DIADORIM – Você sentiu que a violência prejudicou sua performance?
ANDERSON – No primeiro momento, eu tentei lutar o máximo para conseguir jogar e não dar importância para os gritos, mas infelizmente eles não saíam da minha cabeça, não paravam, e eu não consegui botar em prática tudo que eu treinei o mês inteiro, tudo que me preparei pra fazer. Isso não só ressoou neste jogo como no segundo, no terceiro jogo, em todos os jogos, porque aquilo que eu passei me despertou um sentimento de vulnerabilidade, era como se estivessem me apedrejando.
DIADORIM – É a primeira vez que você é atacado desta forma no esporte?
ANDERSON – É a primeira vez que sou atacado na vida. Eu nunca fui atacado pela minha sexualidade ou qualquer outra coisa em nenhum ambiente, nem no esporte, nem na minha vida social, nem nas redes sociais. Foi a primeira vez.
DIADORIM – Você registrou Boletim de Ocorrência? Como foi acolhido na delegacia?

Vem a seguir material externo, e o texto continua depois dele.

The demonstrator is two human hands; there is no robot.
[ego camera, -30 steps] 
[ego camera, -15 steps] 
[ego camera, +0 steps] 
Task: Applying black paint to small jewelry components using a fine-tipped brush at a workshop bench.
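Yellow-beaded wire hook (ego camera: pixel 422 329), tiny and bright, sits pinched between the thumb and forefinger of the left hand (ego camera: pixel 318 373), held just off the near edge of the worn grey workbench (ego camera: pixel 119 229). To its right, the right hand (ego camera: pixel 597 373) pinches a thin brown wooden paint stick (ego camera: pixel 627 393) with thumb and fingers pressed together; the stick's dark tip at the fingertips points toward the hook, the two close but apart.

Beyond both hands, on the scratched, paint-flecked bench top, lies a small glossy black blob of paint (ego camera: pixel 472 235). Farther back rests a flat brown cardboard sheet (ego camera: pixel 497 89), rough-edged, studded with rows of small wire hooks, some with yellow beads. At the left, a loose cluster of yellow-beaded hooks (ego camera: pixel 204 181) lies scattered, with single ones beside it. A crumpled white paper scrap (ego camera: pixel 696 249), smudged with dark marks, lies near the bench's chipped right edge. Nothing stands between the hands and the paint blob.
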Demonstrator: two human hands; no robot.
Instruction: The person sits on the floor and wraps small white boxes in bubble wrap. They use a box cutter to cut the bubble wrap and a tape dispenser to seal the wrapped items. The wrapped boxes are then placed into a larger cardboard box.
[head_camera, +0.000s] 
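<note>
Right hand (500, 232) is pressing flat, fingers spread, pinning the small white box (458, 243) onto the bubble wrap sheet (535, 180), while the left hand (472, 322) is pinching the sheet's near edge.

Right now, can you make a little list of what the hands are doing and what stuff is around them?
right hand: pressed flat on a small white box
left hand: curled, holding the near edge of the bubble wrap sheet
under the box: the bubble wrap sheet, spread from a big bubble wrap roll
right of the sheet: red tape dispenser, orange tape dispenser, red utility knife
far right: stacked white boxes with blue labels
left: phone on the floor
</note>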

ANDERSON – O ocorrido foi no dia 14 de março, quinta-feira, e meu último jogo foi às 20h. Como eu estava sem energia nenhuma, sem conseguir respirar, eu não consegui fazer o BO em Recife. Até tentei fazer on-line, mas não consegui, então voltei para o Rio de Janeiro e fiz o BO. O policial me tratou da melhor forma possível, foi bem respeitoso com o meu caso, me ouviu bastante, deu a opinião dele, mostrei para eles as provas, os vídeos, e espero que os indivíduos sejam reconhecidos e paguem pelo crime que cometeram. Mas eu também desejo que outras pessoas tenham consciência e que, caso um dia sofram um crime de homofobia, tenham coragem de denunciar e de correr atrás do seu direito, que tenham forças para poder lutar, pois ninguém merece passar por essa humilhação, ninguém merece ser julgado, ser violentado por ser quem é. Estamos no século 21 e o respeito deveria prevalecer, mas infelizmente nem todos na sociedade agem dessa forma.
DIADORIM – Na sua visão, o vôlei ainda é um esporte violento com vivências LGBTQIA+? Como é se assumir gay sendo um esportista no Brasil?
ANDERSON – Eu penso que o vôlei é o esporte mais acolhedor com a nossa comunidade LGBTQIA+, é onde a gente encontra mais praticantes – não no meio profissional, da alta performance, mas em praças e quadras. Em todos os lugares que têm o vôlei, tem o nosso grupo jogando, sendo feliz e fazendo o que ama.